=== Requirement ===
If a line of the entries below includes the word "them", it counts; state the total and nothing further.

[Extracted records]
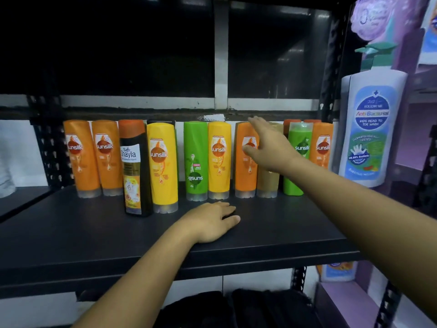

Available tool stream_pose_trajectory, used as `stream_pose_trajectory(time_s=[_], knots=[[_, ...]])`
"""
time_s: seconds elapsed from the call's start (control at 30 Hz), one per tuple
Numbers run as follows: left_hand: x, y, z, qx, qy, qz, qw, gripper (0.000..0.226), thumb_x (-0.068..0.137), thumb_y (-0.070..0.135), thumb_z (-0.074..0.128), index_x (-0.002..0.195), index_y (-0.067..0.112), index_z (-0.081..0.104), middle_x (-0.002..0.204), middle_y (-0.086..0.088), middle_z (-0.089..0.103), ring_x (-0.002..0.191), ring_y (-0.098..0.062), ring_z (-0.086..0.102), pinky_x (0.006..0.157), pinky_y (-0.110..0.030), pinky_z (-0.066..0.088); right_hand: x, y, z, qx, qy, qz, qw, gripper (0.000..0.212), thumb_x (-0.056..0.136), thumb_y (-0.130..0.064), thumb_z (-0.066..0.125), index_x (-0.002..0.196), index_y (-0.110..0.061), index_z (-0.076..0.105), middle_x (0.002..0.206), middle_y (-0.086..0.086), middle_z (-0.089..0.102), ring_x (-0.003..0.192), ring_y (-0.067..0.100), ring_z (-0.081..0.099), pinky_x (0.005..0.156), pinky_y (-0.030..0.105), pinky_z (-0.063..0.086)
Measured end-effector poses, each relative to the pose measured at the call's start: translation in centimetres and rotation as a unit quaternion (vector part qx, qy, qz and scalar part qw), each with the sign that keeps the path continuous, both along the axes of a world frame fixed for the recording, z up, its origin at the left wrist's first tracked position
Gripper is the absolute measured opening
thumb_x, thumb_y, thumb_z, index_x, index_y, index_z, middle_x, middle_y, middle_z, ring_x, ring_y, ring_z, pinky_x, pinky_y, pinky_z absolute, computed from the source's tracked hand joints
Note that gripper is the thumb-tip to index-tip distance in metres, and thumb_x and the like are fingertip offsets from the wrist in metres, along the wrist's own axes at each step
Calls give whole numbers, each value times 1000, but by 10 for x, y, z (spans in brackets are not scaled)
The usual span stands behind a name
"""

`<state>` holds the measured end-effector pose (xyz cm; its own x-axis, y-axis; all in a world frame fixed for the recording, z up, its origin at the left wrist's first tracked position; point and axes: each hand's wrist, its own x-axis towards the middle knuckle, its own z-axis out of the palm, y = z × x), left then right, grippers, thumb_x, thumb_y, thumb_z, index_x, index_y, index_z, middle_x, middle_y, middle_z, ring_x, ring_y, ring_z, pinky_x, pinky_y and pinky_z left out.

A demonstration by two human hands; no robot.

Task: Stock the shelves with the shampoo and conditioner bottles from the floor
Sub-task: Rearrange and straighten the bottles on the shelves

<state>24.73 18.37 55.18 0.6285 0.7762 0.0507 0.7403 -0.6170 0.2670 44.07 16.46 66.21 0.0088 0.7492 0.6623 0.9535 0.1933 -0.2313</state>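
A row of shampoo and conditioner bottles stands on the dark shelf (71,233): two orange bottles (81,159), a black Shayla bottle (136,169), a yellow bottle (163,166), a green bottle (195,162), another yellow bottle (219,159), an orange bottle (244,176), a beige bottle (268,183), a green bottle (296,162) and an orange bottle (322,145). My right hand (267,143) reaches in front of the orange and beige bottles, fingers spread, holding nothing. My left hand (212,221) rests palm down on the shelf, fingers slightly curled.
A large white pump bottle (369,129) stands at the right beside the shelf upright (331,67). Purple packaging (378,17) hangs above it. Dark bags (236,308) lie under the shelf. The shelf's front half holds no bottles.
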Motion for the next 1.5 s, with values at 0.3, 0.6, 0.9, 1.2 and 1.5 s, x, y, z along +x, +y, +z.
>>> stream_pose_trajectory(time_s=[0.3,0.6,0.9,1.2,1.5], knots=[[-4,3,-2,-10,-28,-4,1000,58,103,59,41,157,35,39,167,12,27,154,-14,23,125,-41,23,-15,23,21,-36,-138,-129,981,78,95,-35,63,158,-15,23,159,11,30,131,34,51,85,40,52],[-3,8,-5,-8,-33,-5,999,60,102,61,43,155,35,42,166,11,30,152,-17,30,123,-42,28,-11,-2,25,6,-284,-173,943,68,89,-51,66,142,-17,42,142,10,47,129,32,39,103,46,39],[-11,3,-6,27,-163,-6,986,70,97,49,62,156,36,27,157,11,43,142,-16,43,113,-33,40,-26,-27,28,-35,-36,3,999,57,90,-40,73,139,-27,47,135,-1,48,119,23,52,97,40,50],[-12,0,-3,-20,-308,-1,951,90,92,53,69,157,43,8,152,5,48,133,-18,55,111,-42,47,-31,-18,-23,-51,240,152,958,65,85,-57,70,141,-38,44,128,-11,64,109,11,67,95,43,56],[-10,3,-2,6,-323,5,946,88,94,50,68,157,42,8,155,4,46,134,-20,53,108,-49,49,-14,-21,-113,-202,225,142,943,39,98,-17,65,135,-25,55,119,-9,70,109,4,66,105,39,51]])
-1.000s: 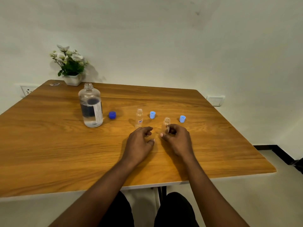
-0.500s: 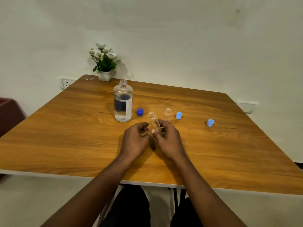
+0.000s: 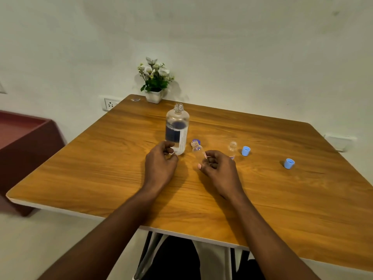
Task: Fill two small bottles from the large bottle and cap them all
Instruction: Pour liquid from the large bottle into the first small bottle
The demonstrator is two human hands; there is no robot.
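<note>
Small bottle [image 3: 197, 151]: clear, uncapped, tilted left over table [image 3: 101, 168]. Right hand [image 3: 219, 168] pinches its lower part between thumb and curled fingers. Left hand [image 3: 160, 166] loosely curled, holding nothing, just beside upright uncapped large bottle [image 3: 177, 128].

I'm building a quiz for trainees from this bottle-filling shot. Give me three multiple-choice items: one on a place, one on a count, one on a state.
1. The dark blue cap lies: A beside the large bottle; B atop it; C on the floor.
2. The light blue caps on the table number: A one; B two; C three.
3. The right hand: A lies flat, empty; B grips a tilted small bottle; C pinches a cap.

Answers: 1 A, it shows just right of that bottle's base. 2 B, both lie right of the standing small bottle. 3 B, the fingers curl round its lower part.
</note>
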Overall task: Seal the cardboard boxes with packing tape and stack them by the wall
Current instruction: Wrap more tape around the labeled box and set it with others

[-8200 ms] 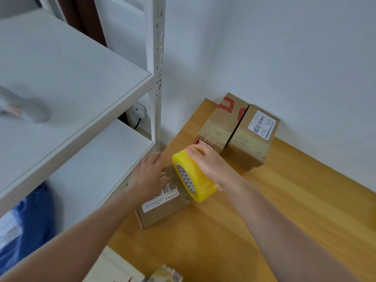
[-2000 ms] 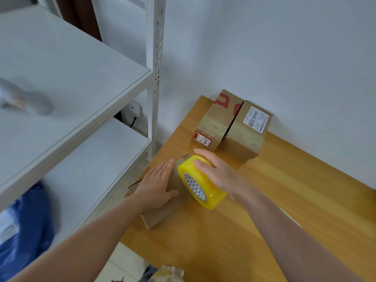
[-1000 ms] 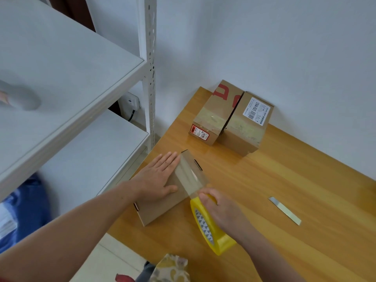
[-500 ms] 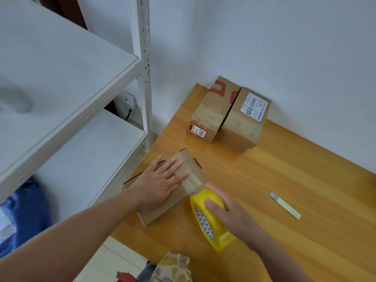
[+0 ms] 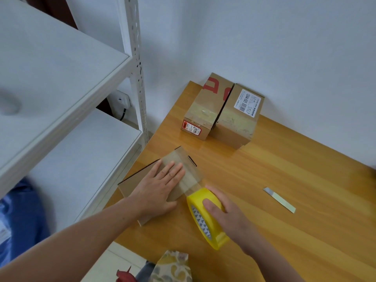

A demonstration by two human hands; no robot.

=== The completed task ===
2